Butternut Squash Lasagna

Prep time: 1.5 hours, give or take

Bake time: 55 minutes plus 15 minutes for cooling

Served 9 adults and 4 children ranging in ages from 11 to 2 as part of a meal with other stuff. Your mileage will certainly vary.

Ingredients:

  • 3.5 # pounds butternut squash, split in half lengthwise, seeded
  • 1-2 tablespoons olive oil
  • salt and black pepper
  • 1/3 cup chopped sage leaves
  • 6 tablespoons unsalted butter (divided into 4 tbsp and 2 tbsp portions)
  • 1/4 cup flour
  • 1/8 ground chipotle (optional)
  • 3.5 cups whole milk
  • 1 pkg oven-ready lasagna noodles
  • 2 cups (1 pkg) shredded mozzarella cheese
  • 1/2 cup grated Parmesan cheese

Directions:

  1. Preheat oven to 425°F. Rub the cut side of the butter squash, including the hollow created when removing the seeds, with olive oil.
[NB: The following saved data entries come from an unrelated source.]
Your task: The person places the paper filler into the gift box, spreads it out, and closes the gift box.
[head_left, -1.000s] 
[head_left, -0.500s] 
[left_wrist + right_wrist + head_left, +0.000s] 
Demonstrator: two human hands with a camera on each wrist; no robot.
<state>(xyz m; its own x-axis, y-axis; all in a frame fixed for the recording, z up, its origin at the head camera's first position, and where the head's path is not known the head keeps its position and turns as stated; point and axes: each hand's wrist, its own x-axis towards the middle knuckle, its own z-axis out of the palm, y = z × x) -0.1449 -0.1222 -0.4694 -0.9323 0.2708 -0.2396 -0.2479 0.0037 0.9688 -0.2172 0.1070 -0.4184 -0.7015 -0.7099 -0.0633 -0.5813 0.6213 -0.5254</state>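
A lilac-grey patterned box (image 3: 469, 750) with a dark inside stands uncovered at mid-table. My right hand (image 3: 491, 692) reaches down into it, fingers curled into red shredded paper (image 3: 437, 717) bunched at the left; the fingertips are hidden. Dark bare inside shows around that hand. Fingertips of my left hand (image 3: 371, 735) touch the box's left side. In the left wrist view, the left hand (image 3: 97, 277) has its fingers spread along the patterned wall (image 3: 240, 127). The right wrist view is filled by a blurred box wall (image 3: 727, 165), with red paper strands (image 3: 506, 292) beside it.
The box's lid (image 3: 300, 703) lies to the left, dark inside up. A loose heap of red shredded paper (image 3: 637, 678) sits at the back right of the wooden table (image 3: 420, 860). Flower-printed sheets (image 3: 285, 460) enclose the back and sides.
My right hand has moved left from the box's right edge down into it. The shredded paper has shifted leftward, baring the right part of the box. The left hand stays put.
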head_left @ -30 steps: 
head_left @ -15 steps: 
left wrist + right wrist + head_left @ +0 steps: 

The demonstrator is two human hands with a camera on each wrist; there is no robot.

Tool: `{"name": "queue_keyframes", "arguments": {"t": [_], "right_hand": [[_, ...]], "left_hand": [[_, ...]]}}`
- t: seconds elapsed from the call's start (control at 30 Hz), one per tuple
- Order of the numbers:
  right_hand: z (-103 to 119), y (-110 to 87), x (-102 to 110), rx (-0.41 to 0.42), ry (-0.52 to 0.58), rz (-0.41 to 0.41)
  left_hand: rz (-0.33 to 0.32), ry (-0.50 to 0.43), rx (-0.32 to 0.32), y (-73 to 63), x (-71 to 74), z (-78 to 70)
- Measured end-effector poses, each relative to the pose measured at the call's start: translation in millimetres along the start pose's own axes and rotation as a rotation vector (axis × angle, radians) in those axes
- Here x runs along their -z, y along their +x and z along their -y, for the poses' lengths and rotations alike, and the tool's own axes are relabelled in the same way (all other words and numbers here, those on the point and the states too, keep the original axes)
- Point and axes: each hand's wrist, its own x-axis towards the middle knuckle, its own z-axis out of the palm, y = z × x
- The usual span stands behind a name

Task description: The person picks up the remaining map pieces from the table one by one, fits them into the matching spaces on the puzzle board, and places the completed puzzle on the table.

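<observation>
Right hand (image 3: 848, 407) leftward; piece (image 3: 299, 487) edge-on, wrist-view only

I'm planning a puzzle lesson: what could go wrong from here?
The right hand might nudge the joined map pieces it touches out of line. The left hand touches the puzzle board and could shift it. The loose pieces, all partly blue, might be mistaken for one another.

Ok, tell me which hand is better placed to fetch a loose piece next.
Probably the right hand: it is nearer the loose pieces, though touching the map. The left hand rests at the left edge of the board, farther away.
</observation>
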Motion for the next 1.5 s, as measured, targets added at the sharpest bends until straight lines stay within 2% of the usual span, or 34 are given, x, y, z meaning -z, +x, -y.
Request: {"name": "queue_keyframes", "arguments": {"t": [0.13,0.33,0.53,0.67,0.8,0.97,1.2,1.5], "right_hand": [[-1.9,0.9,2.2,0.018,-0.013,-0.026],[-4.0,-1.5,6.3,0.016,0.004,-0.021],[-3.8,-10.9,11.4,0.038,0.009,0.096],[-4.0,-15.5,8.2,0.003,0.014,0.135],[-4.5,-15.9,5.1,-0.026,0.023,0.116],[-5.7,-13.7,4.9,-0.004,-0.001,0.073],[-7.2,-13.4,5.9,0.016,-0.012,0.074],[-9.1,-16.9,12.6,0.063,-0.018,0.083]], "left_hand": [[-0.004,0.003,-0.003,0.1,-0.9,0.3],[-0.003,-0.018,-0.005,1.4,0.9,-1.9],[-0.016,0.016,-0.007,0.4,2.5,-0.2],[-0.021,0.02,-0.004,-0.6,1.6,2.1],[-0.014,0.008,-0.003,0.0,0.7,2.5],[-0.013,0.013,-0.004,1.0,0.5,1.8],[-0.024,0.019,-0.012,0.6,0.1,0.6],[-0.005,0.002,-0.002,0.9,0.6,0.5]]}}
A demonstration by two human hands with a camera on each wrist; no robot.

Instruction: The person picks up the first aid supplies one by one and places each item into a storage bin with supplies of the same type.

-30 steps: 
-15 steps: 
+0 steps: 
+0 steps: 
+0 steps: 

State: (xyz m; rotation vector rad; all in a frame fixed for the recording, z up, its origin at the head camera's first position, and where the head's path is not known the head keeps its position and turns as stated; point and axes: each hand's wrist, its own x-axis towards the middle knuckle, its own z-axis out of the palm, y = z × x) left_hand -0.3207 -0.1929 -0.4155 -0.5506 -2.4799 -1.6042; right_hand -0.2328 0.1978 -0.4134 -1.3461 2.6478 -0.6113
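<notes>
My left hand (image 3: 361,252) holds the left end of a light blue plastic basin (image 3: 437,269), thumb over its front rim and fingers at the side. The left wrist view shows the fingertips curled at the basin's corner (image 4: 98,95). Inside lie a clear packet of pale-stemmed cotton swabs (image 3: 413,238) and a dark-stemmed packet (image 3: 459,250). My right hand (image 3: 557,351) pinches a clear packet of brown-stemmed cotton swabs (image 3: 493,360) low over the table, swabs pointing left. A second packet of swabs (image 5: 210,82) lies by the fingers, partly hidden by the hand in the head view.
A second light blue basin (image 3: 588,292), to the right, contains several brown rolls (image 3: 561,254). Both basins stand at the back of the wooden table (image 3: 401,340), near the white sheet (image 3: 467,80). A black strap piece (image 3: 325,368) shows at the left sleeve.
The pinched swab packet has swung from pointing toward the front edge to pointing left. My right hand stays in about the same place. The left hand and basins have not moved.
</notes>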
Sprinkle with coarse salt and black pepper. Place cut side down on a large baking sheet. Cover tightly with foil and bake until a paring knife slides easily into the thickest part of the squash, 30-40 minutes. Remove the squash from the oven and allow to cool until you are comfortable holding it. Reduce the oven temp to 375°F.
  2. While squash cools melt 2 tablespoons unsalted butter over medium heat. Add chopped sage and cook for 2-3 minutes. If the sage starts to get dark remove the pan from the heat.
  3. Once the squash is cool enough to touch remove the skin (or scoop the squash from the skin) and place the squash into the bowl of a food processor. Run the food processor until the squash is smooth. Add the melted butter and sage and process to incorporate. Taste and add salt & pepper to balance the flavors.
  4. Melt the 4 tablespoons of butter in a heavy medium-size saucepan over medium heat. Add the flour & ground chipotle; whisk for 1 minute. Gradually whisk in the milk. Bring to a boil over medium-high heat. Reduce the heat to medium and simmer until the sauce thickens slightly, whisking often, about 5 minutes. Cool slightly. Season the sauce with salt and pepper, to taste..
  5. Lightly butter a 13 by 9 by 2-inch glass baking dish. Spread 3/4 cup of the sauce over the prepared baking dish. Arrange 3 lasagna noodles on the bottom of the pan. Spread 1/3 of the squash puree over the noodles. Sprinkle with 1/2 cup of mozzarella cheese. Drizzle 1/2 cup of sauce over the noodles. Repeat layering 3 more times. At this point the lasagna can be covered with plastic wrap and let sit for a couple of hours if necessary..
  6. When you are ready to bake it remove the plastic and tightly cover the baking dish with foil. Bake the lasagna for 40 minutes. Remove the foil and sprinkle with the Parmesan cheese. Continue baking uncovered until the sauce bubbles and the top is golden, about 15 minutes longer. Let the lasagna stand for 15 minutes before serving.

Notes
The squash prep can be done up to 2 days in advance. Refrigerate the squash after processing (through step 3).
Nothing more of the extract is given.